◆ **Work to complete**
Word-for-word transcription: reproduce all of the data, but not the pictures.

◆ **Material provided**
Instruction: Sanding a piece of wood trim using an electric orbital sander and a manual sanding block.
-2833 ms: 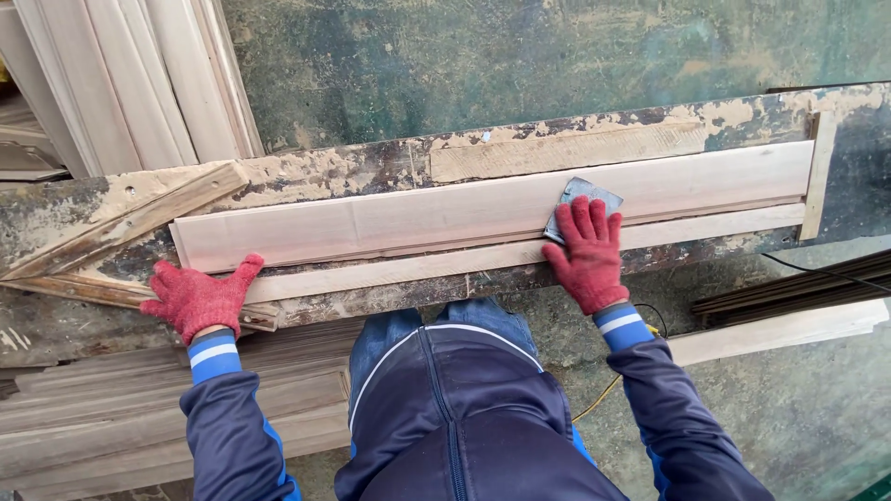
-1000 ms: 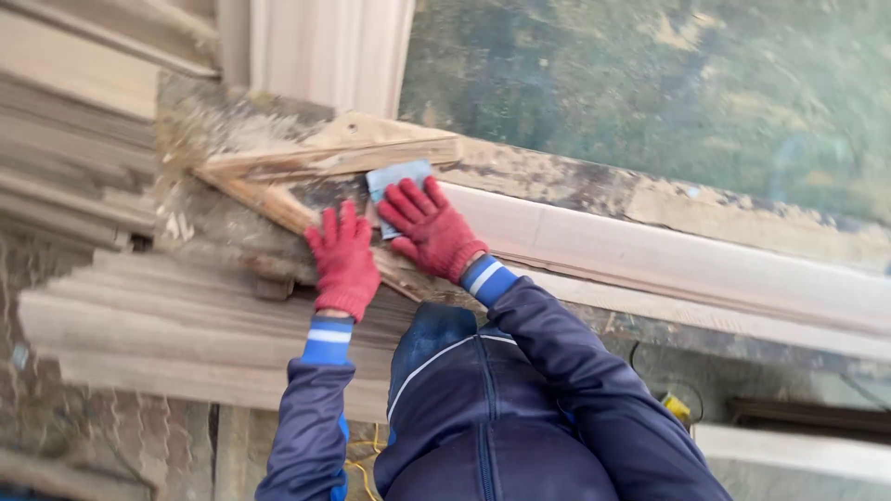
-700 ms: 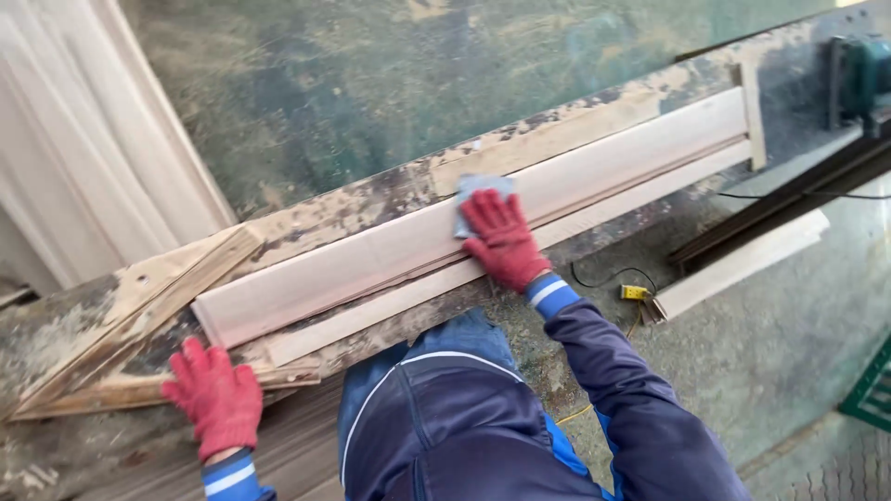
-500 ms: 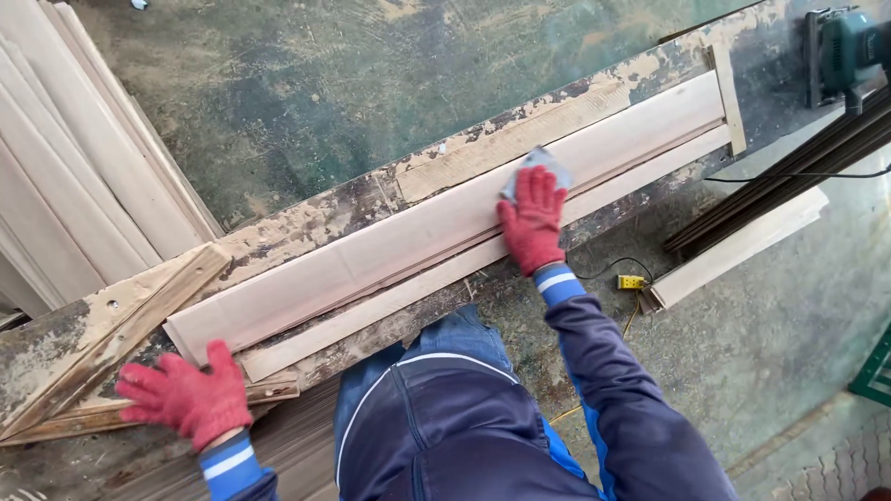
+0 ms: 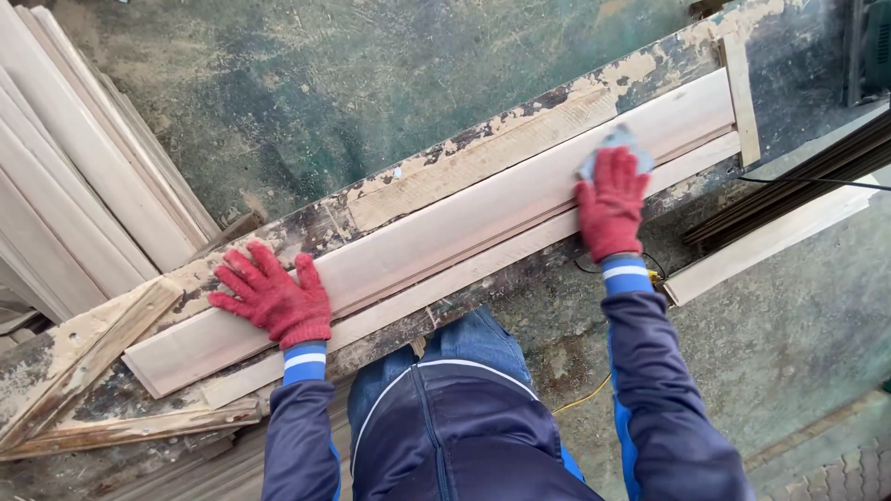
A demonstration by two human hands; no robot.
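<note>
On the bench, a long stiff board (image 5: pixel 445 232) lies flat. At 2 o'clock, the right hand (image 5: pixel 611 202) presses thin, bendy sandpaper (image 5: pixel 614 141). At 9 o'clock, the left hand (image 5: pixel 274 297) lies open, holding it still.

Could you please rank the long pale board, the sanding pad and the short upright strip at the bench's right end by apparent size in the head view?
1. long pale board
2. short upright strip
3. sanding pad, mostly hidden under the right hand, so its rank is unsure.
</note>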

◆ **Exercise result**
Instruction: Sanding a piece of wood trim using an electric orbital sander and a manual sanding block.
-2833 ms: 
-1000 ms: 
-700 ms: 
-500 ms: 
+0 ms: 
A demonstration by two human hands; no robot.
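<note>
On the bench, a long stiff board (image 5: pixel 445 232) lies flat. At 2 o'clock, the right hand (image 5: pixel 611 202) presses thin, bendy sandpaper (image 5: pixel 614 141). At 9 o'clock, the left hand (image 5: pixel 274 297) lies open, holding it still.

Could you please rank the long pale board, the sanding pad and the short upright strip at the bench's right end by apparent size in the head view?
1. long pale board
2. short upright strip
3. sanding pad, mostly hidden under the right hand, so its rank is unsure.
</note>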

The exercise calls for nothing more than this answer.